*Source data*
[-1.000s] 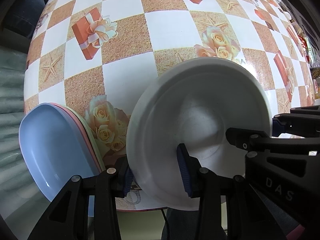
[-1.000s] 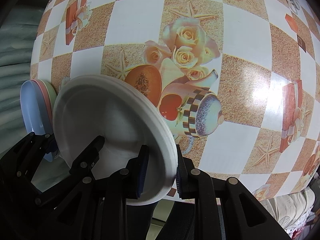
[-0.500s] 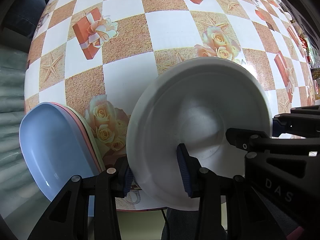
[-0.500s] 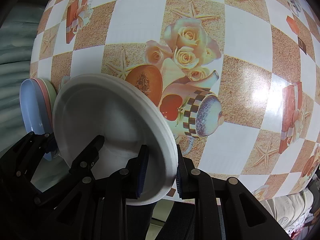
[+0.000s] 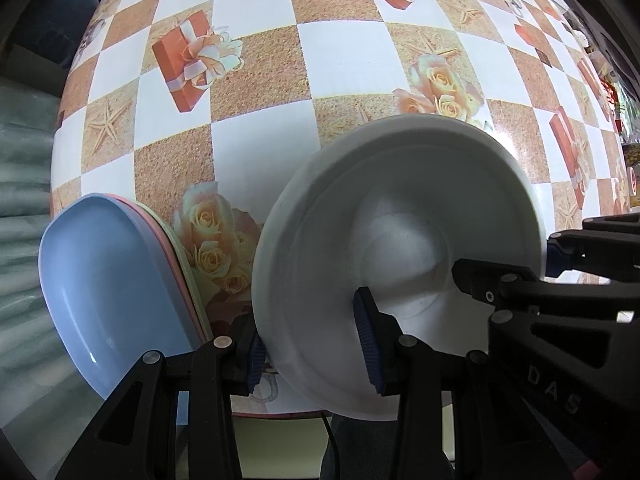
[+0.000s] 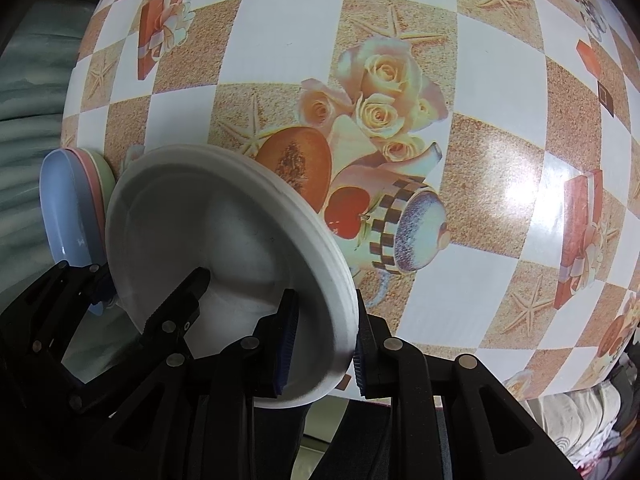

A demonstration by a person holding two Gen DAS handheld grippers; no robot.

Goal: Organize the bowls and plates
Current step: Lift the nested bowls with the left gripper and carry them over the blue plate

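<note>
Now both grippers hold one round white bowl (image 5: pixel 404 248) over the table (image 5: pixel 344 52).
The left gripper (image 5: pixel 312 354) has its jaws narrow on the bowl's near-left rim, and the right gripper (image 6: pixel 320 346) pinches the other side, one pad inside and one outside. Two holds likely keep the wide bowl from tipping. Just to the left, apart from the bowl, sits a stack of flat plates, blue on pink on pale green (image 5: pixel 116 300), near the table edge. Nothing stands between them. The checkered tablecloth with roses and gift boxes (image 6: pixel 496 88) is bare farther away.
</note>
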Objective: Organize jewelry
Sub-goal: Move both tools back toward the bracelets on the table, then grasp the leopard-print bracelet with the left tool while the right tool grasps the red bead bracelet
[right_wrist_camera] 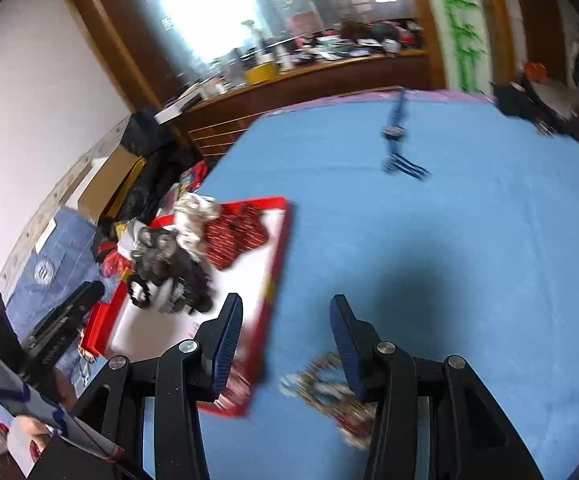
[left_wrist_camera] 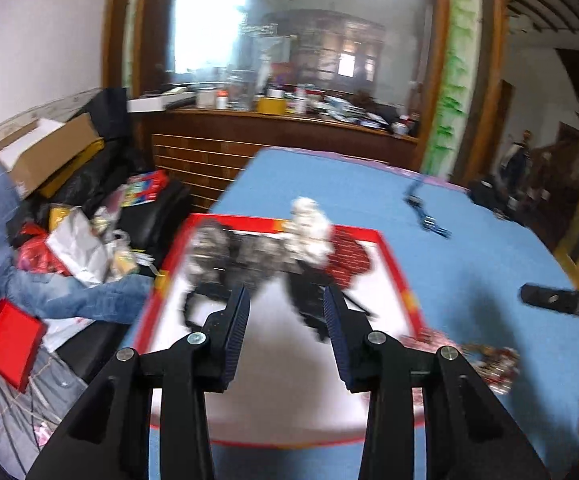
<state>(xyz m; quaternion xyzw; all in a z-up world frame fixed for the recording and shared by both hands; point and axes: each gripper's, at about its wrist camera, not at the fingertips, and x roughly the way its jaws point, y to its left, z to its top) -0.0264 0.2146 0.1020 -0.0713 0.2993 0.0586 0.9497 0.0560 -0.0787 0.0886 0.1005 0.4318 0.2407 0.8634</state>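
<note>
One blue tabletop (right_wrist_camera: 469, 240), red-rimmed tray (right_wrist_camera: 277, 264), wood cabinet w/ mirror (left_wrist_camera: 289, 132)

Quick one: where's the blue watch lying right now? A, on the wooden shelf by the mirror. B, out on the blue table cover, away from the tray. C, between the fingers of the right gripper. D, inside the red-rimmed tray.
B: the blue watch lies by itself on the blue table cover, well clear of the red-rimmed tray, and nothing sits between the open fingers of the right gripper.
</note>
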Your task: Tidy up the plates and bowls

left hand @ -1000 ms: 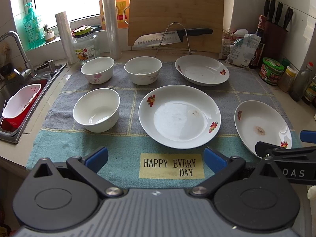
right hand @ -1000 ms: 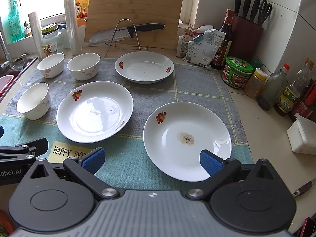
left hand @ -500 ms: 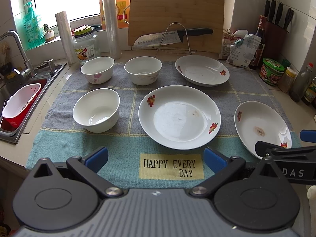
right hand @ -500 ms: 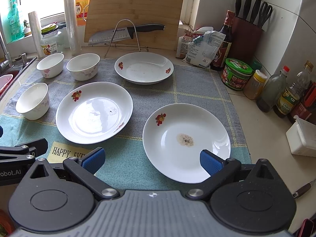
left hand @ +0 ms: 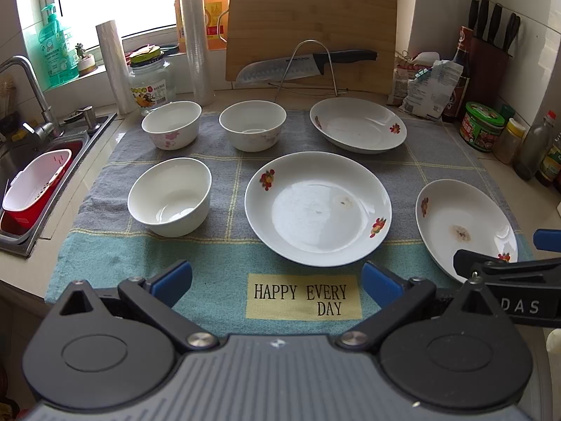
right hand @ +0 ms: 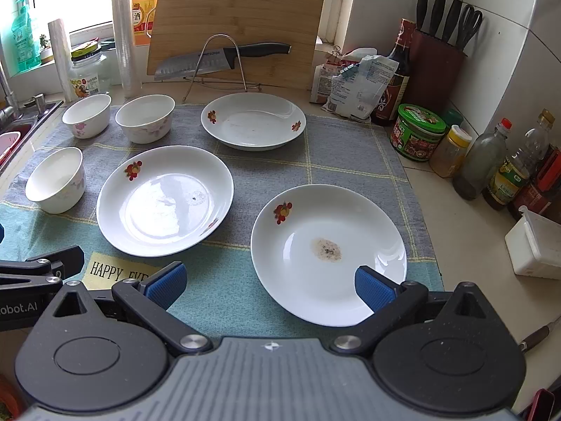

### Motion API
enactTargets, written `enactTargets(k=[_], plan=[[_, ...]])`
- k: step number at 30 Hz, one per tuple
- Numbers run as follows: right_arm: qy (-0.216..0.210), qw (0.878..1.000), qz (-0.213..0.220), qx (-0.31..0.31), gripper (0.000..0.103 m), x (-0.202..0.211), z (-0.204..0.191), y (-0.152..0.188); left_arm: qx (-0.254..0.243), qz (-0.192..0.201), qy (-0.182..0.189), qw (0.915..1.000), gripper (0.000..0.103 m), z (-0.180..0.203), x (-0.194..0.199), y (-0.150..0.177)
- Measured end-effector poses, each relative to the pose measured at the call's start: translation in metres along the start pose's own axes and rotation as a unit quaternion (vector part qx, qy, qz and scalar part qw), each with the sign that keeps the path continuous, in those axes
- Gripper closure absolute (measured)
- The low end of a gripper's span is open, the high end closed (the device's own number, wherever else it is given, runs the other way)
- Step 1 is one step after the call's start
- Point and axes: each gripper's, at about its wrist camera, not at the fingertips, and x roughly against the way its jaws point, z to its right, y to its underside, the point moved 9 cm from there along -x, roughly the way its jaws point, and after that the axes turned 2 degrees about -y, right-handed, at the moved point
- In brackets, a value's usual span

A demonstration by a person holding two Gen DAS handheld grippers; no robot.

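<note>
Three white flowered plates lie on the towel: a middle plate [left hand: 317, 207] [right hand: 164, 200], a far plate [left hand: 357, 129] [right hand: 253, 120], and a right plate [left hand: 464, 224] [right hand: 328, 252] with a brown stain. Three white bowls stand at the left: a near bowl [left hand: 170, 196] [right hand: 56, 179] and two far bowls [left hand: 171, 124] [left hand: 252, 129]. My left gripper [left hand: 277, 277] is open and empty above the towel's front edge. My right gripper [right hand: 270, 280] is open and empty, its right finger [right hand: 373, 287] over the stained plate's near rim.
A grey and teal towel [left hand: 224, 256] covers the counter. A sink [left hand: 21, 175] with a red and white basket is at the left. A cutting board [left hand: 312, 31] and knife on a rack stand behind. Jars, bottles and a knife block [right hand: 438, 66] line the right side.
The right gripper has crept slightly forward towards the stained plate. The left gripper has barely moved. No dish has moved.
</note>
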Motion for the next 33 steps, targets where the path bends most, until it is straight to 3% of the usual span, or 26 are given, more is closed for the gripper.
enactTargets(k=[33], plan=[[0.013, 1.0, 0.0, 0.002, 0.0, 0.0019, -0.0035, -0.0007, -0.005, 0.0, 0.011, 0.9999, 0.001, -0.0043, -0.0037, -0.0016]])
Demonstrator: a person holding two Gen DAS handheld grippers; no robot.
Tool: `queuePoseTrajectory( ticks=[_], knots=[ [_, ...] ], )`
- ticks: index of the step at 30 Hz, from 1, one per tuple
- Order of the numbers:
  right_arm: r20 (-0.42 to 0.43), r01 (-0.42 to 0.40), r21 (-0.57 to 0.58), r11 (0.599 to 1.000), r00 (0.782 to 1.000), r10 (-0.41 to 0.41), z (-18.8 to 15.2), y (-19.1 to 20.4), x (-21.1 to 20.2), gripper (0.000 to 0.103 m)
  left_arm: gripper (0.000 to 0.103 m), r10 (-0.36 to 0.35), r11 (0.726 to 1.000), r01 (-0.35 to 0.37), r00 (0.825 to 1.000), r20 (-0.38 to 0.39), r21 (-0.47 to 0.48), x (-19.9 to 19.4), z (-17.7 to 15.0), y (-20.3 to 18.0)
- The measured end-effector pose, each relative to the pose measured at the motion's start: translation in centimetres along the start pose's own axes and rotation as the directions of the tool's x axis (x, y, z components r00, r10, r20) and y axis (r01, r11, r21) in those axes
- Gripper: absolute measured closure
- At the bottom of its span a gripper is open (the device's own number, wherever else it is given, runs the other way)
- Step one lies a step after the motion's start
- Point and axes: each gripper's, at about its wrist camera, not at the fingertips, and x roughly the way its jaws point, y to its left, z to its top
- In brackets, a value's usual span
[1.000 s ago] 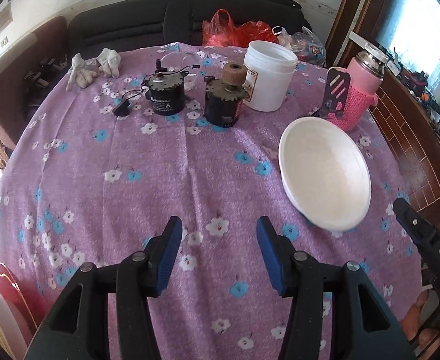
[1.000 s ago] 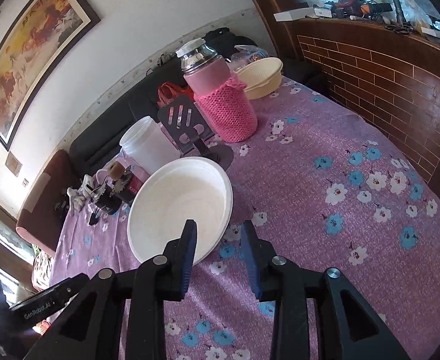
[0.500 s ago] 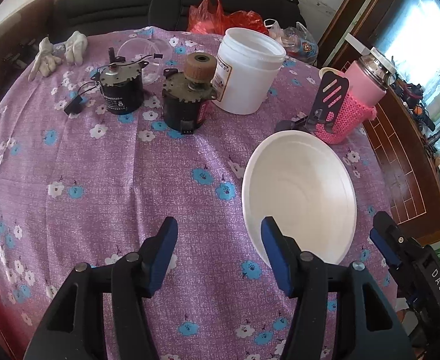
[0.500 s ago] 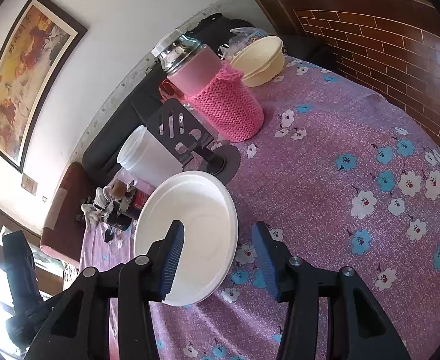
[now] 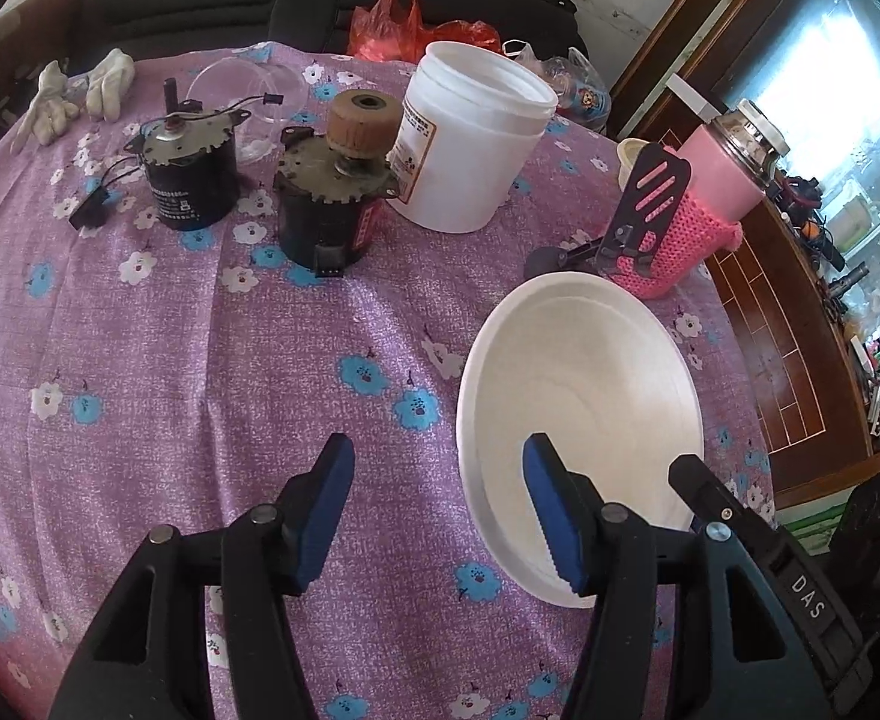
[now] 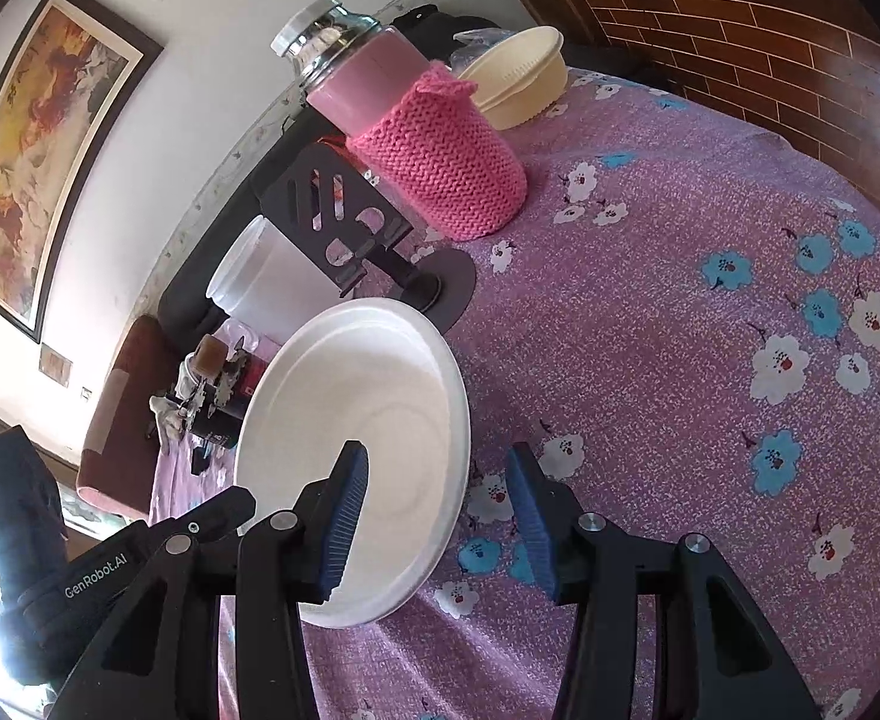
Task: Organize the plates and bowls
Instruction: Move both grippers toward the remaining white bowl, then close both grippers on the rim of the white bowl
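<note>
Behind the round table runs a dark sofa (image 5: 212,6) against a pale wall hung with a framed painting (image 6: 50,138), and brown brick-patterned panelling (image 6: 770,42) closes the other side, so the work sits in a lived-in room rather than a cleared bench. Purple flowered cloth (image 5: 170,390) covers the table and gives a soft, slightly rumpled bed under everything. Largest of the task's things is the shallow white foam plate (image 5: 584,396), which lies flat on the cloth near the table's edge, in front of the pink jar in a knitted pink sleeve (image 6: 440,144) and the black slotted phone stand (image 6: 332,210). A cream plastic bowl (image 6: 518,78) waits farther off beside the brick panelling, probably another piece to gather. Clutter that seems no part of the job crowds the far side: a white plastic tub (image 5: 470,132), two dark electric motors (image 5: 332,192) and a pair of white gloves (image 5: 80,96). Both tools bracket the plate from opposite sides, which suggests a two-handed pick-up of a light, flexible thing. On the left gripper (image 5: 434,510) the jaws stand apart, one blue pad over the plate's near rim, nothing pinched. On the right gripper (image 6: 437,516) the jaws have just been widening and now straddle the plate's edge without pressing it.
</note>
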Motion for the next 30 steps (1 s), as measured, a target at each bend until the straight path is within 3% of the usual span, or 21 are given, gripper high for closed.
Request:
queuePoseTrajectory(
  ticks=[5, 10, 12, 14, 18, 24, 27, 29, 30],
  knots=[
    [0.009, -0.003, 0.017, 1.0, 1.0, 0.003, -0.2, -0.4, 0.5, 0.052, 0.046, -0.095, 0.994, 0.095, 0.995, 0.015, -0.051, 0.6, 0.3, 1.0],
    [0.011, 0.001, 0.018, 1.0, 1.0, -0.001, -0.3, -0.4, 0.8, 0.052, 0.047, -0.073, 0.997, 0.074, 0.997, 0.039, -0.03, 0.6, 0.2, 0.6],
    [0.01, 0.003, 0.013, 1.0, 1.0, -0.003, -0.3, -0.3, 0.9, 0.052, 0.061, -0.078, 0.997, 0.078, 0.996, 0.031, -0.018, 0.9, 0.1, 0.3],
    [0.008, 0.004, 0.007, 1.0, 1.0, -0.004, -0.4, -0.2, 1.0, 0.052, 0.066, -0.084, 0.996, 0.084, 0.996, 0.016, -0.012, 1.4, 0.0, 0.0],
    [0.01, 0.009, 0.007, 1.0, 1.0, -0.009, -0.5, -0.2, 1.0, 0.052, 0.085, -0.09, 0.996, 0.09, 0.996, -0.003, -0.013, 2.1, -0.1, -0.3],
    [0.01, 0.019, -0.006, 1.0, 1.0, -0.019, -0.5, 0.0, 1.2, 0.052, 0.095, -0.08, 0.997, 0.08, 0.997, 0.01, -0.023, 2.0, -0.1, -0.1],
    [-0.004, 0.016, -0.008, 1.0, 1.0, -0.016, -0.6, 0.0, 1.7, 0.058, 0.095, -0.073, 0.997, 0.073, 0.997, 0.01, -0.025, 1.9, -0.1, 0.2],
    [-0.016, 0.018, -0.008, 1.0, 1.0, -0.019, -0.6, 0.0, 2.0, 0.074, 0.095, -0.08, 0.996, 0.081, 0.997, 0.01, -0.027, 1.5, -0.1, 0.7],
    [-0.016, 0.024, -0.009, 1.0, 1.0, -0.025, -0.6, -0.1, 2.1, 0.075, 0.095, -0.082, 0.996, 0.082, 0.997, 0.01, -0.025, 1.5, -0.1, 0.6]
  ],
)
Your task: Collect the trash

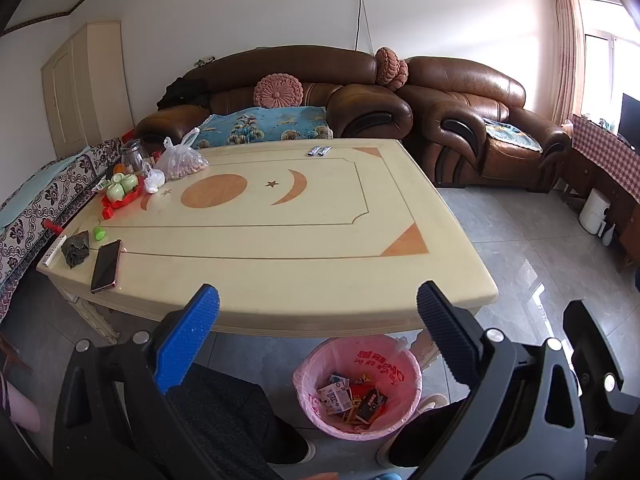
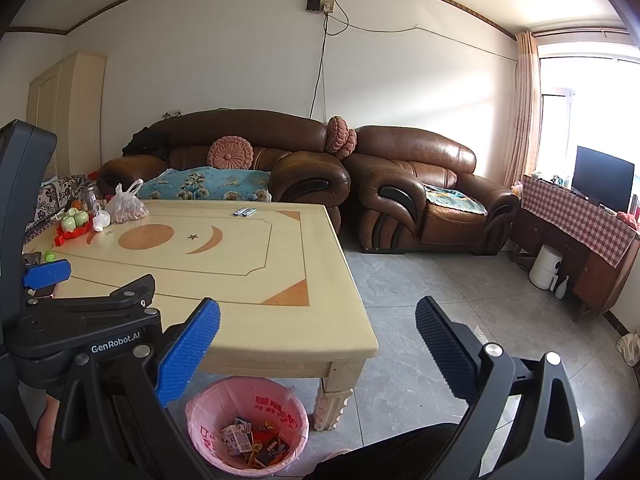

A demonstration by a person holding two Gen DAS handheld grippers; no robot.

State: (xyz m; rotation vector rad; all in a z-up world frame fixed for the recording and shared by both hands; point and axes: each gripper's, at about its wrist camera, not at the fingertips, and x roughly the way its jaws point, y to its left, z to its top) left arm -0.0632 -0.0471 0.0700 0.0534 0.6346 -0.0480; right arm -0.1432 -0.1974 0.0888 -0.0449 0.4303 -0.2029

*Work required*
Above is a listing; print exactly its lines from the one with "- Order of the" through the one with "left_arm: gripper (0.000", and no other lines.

*Task response*
- Order of the numbers:
  right_arm: r20 (-0.42 to 0.43), r01 (-0.42 to 0.40), r21 (-0.57 to 0.58), r11 (0.599 to 1.000), r00 (0.782 to 1.000), r10 (-0.41 to 0.41), z (-18.8 to 15.2), y (-19.1 to 20.4), x (-21.1 to 20.2), gripper (0.000 to 0.103 m)
  left_arm: gripper (0.000 to 0.103 m), r10 (-0.36 to 0.35), r11 (0.726 to 1.000), r01 (-0.35 to 0.37), r00 (0.825 to 1.000), r20 (-0.38 to 0.39), r21 (-0.47 to 0.48), x (-19.9 to 19.4), z (-17.7 to 15.0), y (-20.3 to 18.0)

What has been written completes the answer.